_AIM OF THE TASK_
Scan the records for "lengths". Report each line that includes it.

_Records excerpted from a collection_
::::::::

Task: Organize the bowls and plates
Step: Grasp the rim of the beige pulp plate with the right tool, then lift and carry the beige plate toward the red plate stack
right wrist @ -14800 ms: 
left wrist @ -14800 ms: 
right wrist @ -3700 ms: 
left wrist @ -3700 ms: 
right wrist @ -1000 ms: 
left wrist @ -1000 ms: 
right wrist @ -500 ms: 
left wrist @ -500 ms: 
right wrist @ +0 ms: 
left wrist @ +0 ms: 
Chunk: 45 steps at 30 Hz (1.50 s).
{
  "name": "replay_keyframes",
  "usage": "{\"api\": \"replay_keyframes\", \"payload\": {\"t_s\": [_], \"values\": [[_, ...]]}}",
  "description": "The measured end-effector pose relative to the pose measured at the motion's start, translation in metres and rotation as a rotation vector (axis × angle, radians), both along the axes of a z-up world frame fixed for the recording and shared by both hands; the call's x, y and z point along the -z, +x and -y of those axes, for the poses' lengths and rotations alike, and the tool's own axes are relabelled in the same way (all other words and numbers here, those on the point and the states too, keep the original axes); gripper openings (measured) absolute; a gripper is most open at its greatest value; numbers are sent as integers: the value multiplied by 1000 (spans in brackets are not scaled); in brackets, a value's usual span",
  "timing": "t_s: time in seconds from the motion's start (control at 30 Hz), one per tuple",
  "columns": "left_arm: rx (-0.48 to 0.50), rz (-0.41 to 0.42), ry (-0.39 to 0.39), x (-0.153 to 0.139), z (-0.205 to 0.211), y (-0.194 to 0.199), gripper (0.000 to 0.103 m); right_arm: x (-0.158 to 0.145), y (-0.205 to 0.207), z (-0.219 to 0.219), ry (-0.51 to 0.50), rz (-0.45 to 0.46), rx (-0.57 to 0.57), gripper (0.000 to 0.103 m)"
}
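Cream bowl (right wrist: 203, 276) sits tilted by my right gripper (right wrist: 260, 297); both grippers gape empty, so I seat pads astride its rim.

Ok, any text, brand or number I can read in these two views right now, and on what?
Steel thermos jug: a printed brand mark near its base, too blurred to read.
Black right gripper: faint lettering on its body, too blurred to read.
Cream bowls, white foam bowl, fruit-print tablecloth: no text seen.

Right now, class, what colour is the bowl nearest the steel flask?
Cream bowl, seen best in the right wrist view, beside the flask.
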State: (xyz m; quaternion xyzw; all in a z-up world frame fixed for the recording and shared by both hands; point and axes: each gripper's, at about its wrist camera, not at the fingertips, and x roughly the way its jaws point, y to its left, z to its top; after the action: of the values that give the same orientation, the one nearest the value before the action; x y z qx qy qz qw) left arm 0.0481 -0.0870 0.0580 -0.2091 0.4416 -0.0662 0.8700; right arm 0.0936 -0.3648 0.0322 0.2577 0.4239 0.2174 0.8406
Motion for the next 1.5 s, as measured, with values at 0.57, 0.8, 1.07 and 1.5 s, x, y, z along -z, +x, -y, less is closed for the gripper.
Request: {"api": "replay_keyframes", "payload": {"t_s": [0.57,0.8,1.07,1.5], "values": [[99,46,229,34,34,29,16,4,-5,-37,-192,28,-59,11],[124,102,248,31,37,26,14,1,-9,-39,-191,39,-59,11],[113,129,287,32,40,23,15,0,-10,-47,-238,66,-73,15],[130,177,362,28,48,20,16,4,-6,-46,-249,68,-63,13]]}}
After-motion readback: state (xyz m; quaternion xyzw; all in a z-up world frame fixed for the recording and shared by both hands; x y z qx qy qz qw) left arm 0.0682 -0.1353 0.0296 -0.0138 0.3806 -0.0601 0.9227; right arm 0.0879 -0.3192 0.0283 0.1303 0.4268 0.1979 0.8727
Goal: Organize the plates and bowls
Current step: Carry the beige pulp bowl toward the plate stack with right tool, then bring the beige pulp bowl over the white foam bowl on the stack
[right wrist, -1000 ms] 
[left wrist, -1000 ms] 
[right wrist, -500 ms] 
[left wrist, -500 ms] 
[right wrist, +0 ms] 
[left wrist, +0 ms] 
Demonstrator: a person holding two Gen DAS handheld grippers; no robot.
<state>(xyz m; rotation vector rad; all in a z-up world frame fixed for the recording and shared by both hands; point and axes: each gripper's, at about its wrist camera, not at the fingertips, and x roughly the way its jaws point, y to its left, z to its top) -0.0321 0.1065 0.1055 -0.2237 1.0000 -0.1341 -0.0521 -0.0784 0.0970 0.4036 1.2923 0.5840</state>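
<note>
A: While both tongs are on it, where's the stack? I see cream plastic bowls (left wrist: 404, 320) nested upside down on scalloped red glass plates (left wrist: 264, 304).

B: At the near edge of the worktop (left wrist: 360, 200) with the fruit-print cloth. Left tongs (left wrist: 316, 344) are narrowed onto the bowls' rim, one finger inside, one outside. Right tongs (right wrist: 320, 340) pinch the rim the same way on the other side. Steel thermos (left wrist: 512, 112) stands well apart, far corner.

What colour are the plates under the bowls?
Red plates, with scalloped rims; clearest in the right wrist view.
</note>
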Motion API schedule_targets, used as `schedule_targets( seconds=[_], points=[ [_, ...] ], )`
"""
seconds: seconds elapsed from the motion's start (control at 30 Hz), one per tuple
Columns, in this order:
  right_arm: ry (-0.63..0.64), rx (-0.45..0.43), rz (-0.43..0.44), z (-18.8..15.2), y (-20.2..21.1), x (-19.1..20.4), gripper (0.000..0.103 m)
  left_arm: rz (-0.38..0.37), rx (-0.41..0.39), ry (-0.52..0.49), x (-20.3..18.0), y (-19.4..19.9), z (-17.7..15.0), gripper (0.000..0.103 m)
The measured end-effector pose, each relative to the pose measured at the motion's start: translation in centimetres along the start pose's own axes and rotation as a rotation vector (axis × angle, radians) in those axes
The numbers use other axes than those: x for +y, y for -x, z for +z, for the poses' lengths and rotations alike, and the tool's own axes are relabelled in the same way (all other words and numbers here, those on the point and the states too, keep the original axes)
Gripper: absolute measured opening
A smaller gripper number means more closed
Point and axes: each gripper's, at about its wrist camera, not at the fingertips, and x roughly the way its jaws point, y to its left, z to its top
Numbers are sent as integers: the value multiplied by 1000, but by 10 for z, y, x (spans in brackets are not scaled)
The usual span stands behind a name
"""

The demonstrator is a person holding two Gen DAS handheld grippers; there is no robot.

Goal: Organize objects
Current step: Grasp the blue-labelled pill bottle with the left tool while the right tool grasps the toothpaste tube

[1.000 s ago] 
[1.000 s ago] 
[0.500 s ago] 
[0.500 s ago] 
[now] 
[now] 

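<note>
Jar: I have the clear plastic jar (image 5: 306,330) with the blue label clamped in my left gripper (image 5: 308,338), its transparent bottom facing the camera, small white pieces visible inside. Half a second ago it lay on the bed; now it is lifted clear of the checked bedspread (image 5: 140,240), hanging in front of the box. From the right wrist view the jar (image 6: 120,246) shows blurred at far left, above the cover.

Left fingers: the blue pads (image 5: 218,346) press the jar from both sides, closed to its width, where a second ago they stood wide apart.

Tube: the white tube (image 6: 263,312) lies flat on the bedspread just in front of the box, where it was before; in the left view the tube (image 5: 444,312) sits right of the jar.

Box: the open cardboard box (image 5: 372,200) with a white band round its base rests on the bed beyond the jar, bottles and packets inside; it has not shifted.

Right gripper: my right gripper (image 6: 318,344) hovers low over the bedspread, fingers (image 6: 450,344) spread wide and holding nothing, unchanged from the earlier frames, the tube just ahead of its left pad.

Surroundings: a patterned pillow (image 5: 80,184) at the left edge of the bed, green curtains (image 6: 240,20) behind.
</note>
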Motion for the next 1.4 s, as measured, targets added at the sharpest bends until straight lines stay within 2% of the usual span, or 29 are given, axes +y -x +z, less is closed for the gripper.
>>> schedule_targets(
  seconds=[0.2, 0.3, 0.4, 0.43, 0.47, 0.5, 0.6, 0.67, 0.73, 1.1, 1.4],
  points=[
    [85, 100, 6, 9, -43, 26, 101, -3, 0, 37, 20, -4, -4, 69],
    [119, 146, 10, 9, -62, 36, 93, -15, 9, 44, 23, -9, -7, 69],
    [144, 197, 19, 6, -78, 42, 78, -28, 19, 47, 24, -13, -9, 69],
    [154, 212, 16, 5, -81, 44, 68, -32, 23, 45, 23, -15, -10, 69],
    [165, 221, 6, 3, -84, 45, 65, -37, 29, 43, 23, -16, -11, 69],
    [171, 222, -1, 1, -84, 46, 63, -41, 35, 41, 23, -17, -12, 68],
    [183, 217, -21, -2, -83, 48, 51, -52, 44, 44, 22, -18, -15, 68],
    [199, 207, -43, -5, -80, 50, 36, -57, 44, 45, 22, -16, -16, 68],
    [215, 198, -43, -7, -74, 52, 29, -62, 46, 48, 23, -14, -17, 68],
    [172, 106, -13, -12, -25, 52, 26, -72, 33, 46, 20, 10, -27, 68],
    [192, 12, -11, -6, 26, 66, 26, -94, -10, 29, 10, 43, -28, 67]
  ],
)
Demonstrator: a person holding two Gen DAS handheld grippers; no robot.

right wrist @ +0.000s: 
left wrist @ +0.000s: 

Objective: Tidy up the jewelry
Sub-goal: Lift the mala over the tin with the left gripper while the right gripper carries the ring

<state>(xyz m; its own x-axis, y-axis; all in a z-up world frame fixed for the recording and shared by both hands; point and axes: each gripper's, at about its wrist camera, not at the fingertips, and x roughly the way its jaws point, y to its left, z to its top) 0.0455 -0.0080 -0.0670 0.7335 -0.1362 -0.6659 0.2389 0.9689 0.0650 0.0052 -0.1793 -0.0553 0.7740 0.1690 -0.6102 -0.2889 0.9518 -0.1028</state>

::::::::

_SOLUTION TO THIS EXERCISE_
  "description": "The measured end-effector pose relative to the pose measured at the motion's start, translation in metres and rotation as a rotation vector (axis × angle, radians), both along the axes of a z-up world frame fixed for the recording and shared by both hands; the call's x, y and z point along the -z, +x and -y of those axes, for the poses' lengths and rotations alike, and the tool's own axes are relabelled in the same way (all other words and numbers here, those on the point and the states too, keep the original axes); gripper openings (measured) absolute; a gripper is most open at its greatest value; numbers are sent as integers: the value multiplied by 1000 (spans in brackets are not scaled); in brackets, a value's usual span",
The numbers use other axes than those: x for +y, y for -x, z for +z, for the poses' lengths and rotations alike, and the tool's own axes are relabelled in the same way (all other words and numbers here, those on the point and the states too, keep the original axes)

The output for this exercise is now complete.